Sci Total Environ. 2024 Nov 21:177667. doi: 10.1016/j.scitotenv.2024.177667. Online ahead of print.

Abstract

The accurate prediction of soil heavy metal contamination is crucial for the effective environmental management of abandoned mining areas. However, conventional machine learning models (CMLMs) often fail to account for the spatial heterogeneity of soil contamination, which limits their predictive accuracy. This study evaluated the performance of geographically weighted machine learning models (GWMLMs) in predicting soil Cd and Pb concentrations in abandoned mines in the Republic of Korea. We compared two GWMLMs (Geographically Weighted Random Forest and Geographically Weighted Extreme Gradient Boosting) with four CMLMs (Random Forest, Gradient Boosting, Light Gradient Boosting, and extreme Gradient Boosting). The data used in this study included soil samples from six abandoned mining sites with various geographical and soil input variables. The results showed that the GWMLMs consistently outperformed the CMLMs in predicting heavy metal contamination.

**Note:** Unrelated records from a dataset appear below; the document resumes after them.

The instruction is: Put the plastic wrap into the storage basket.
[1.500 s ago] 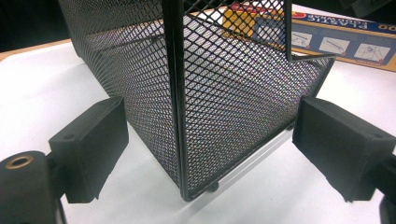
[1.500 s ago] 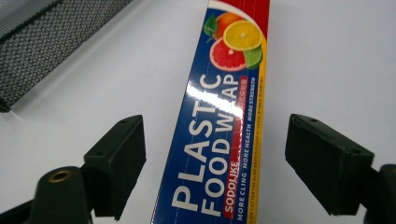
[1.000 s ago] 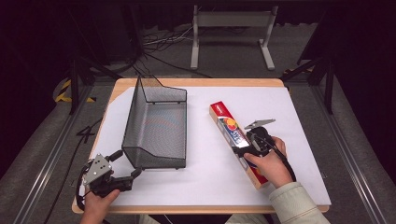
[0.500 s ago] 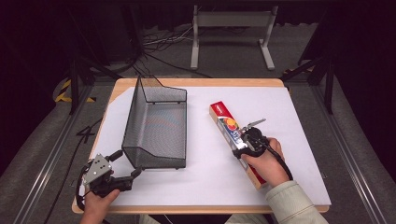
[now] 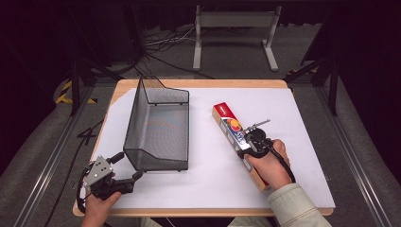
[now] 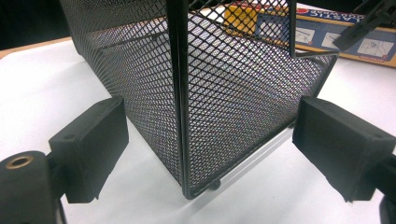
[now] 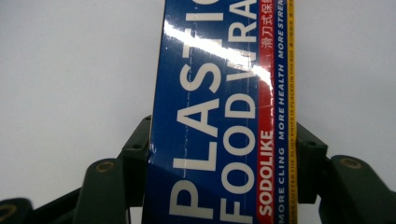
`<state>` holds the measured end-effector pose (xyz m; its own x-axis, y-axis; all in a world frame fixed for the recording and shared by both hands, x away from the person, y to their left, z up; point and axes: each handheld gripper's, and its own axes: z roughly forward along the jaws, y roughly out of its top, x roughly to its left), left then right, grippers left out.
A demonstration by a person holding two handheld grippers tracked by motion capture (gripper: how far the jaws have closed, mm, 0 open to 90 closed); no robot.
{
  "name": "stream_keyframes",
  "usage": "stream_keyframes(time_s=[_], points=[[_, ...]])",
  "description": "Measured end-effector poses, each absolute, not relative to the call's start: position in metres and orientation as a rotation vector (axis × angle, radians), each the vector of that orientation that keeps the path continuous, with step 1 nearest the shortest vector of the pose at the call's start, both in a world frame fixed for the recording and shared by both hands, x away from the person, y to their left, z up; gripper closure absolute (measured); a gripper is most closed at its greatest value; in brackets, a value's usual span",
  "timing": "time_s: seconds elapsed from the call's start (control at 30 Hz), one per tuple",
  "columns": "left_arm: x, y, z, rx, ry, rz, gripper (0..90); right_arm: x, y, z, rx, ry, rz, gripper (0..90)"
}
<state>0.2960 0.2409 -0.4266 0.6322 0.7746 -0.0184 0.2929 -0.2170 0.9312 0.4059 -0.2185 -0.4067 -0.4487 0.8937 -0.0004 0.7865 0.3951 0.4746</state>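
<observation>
A long blue, red and yellow plastic wrap box lies slantwise on the white mat, right of centre. My right gripper sits over its middle; its jaws have just been closing and now press on both long sides of the box, as the right gripper view shows. A black wire mesh basket stands left of centre. My left gripper rests at its near left corner, open. In the left gripper view that corner of the basket stands between the wide jaws, untouched.
The white mat covers a wooden table. A metal stand and cables lie on the floor beyond the far edge. Bare mat stretches right of the box and between box and basket.
My right gripper's jaws have closed in on the plastic wrap box. Both hands and the basket have stayed where they were.
</observation>
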Motion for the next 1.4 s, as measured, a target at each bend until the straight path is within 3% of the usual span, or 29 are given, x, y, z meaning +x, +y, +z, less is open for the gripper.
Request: stream_keyframes(time_s=[1.4], points=[[0.295,0.24,-0.427,1.786,0.862,0.563,11.4,0.401,-0.211,-0.32,1.446,2.364,0.742,42.0]])
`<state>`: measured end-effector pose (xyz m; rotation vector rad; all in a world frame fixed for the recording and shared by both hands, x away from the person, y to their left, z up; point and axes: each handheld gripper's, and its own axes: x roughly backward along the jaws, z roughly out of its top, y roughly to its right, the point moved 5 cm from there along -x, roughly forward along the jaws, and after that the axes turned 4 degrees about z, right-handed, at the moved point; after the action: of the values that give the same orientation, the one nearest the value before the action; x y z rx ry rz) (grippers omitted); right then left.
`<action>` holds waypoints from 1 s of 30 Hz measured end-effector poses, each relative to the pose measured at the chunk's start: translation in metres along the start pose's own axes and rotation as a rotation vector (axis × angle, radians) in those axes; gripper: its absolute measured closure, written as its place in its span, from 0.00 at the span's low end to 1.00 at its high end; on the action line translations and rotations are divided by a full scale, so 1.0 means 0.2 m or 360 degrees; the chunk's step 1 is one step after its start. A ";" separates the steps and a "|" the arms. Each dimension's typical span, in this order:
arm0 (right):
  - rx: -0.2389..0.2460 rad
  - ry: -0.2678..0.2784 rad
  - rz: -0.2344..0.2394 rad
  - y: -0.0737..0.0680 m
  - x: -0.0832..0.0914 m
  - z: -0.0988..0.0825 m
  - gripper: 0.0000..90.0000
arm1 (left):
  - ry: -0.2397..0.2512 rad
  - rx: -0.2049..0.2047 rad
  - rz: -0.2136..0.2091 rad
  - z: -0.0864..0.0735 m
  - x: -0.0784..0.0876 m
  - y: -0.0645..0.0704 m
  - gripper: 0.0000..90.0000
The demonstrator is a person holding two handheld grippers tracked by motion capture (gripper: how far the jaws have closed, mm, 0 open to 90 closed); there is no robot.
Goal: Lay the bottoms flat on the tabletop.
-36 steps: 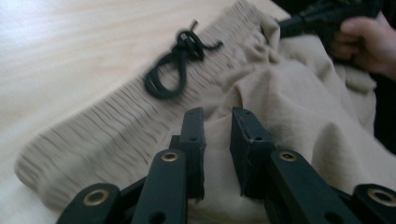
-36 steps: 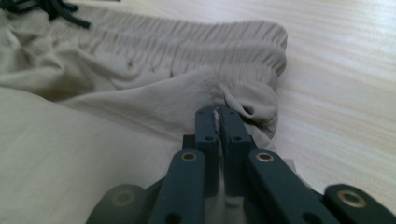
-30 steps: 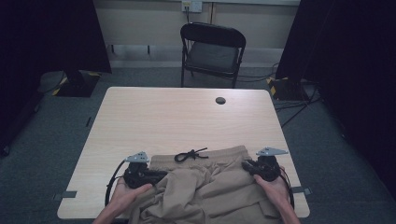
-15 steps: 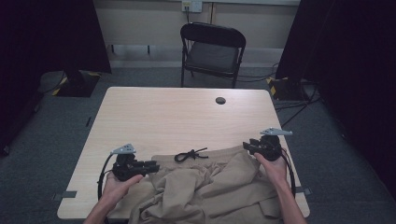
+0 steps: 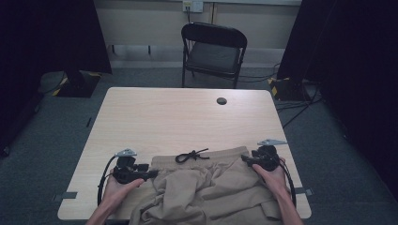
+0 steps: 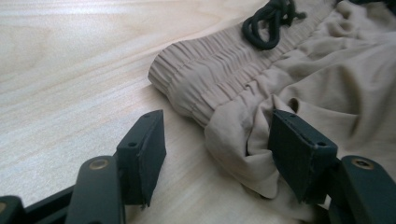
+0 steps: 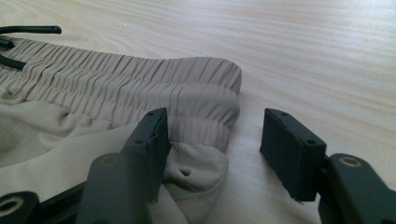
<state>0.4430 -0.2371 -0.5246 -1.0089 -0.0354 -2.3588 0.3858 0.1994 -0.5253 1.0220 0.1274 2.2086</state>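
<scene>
Wooden table (image 5: 187,122) under tan shorts (image 5: 206,187) crumpled along near edge, waistband away from person, black drawstring (image 5: 191,155) knotted at middle. Left gripper (image 5: 149,175) and right gripper (image 5: 245,159) both spread wide at waistband corners, clamping nothing.

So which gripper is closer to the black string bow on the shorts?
The left gripper, though not by much. It sits at the waistband's left corner, just below and left of the black drawstring bow. The right gripper is at the waistband's right corner, slightly farther along the khaki shorts.
</scene>
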 end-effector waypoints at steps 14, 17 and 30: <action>0.0029 0.0027 0.0000 -0.03 0.00 -0.01 0.67 | 0.0045 0.0047 -0.0010 0.04 -0.06 -0.01 0.47; 0.0029 0.0029 0.0018 -0.04 0.00 -0.02 0.76 | 0.0058 0.0011 0.0028 0.04 -0.06 -0.01 0.59; -0.0002 0.0167 0.0109 -0.07 0.06 0.05 0.94 | 0.0127 -0.0031 -0.0014 0.08 -0.03 0.00 0.90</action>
<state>0.4356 -0.2290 -0.5065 -0.8717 0.0396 -2.3454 0.3998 0.1933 -0.5179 0.9212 0.1456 2.2391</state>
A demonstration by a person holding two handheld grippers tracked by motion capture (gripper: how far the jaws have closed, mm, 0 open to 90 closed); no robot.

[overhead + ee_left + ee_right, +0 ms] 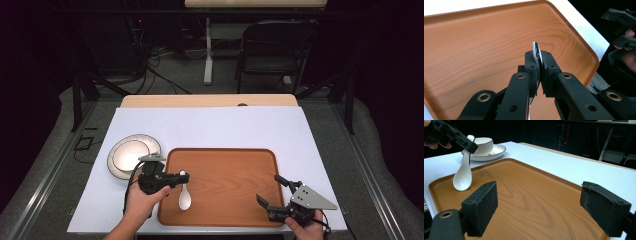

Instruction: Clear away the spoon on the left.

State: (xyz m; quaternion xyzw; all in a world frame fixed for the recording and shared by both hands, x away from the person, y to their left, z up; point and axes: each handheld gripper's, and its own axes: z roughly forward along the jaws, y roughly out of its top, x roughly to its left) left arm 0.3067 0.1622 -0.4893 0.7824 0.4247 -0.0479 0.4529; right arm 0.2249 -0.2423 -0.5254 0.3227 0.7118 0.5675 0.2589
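White spoon [184, 197], one tray [235, 200], one bowl [130, 155]

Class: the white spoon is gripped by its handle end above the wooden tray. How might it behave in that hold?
The white spoon looks glossy, probably ceramic, so stiff but slippery. Pinched at the handle tip by the left hand-held gripper, its bowl hangs down and could pivot. Dropped onto the tray, it might chip.

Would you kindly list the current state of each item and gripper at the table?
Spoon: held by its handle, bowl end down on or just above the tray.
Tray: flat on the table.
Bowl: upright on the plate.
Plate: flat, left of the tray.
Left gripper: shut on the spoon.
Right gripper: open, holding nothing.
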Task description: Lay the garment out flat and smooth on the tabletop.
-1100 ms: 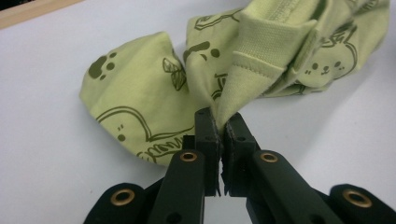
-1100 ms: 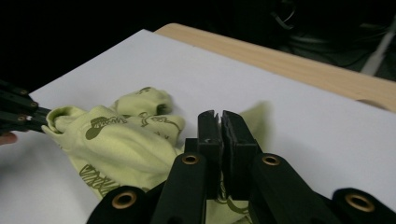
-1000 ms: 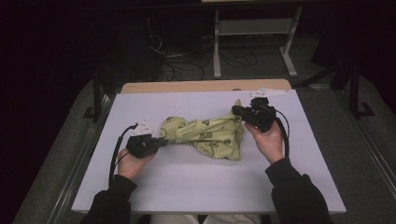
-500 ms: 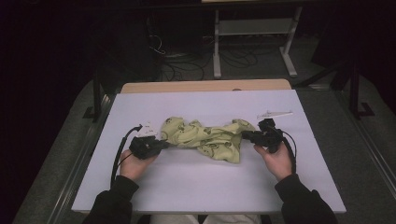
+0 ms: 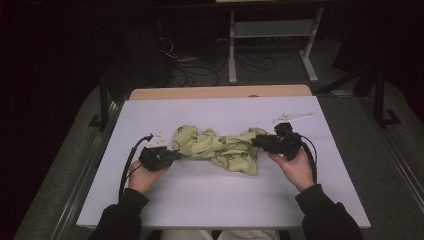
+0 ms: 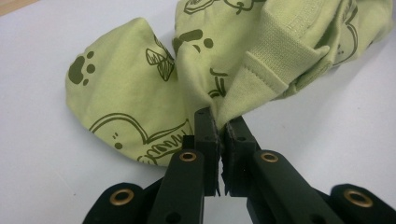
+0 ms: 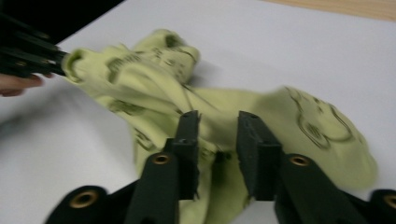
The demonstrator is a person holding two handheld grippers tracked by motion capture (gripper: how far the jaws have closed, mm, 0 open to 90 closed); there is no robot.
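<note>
Dark room, white table (image 5: 215, 200) with a crumpled green printed garment (image 5: 220, 150) lying mid-table between both hands. Left gripper (image 6: 219, 128) has its jaws pinched tight on a ribbed hem edge. Right gripper (image 7: 217, 135) has just been opening: jaws part-open, cloth loose between them, not pressed. Step looks like spreading or re-gripping. Next move probably calls for the right gripper to take a fresh edge and pull outward.

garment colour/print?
Light green garment with dark olive paw and outline prints; clearest in the left gripper view.
</note>
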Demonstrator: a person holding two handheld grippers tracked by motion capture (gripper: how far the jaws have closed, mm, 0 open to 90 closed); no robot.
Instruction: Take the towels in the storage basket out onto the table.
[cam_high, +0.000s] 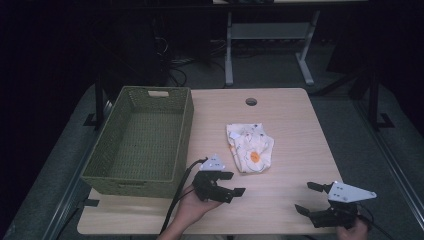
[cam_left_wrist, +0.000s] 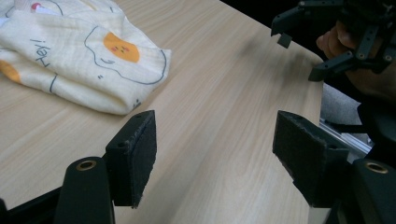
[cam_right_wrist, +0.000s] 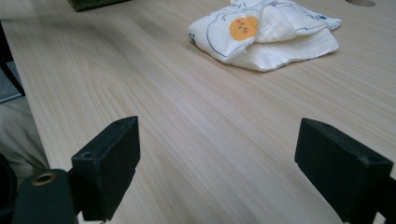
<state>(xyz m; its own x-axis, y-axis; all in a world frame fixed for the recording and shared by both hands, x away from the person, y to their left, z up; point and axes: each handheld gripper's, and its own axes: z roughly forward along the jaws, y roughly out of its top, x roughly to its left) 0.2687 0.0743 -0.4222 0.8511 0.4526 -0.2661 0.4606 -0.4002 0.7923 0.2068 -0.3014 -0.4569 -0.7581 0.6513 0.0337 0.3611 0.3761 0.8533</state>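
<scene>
A folded cream cloth (cam_high: 250, 148), printed with fried-egg cartoons, lies loose near the middle of the wooden surface (cam_high: 295, 125), just right of a green woven basket (cam_high: 141, 140) that stands empty, its open top and cut-out handle turned up as if ready to take the cloth. On one fold, hand-lettered print reads "Hey!"; no brand or label can be made out elsewhere. The left tool (cam_high: 226, 184), held in a person's hand at the near edge, sits close below the cloth, its padded jaws spread wide with nothing between them and pointing across the surface rather than at the fabric. By the look of it, this is the one lined up for the pickup. The right tool (cam_high: 309, 197) waits well apart at the near right corner, jaws likewise wide and empty, angled toward the cloth from its own side. A round cable hole (cam_high: 251, 102) marks the surface's far edge, beyond the cloth
</scene>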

For Cd predictions, GWMLMs exhibited on average 0.02 lower root mean square error and mean absolute error values, with a 0.26 increase in R2 values compared to CMLMs. Similarly, for Pb predictions, the GWMLMs showed 0.18 and 0.13 lower root mean square error and mean absolute error values, respectively, and a 0.17 increase in R2 relative to the CMLMs. The findings demonstrate the usefulness of GWMLMs for predicting the spatial distribution of soil heavy metals. SHapley Additive exPlanations analysis exhibited elevation and distance from abandoned mining sites as the most influential factors in predicting both Cd and Pb concentrations. This study highlights the value of GWMLMs that incorporate spatial heterogeneity into CMLMs for enhancing prediction accuracy and providing crucial insights for environmental management in mining-impacted regions.

Keywords: Conventional machine learning model (CMLM); Geographically weighted machine learning model (GWMLM); Soil heavy metal; Spatial heterogeneity.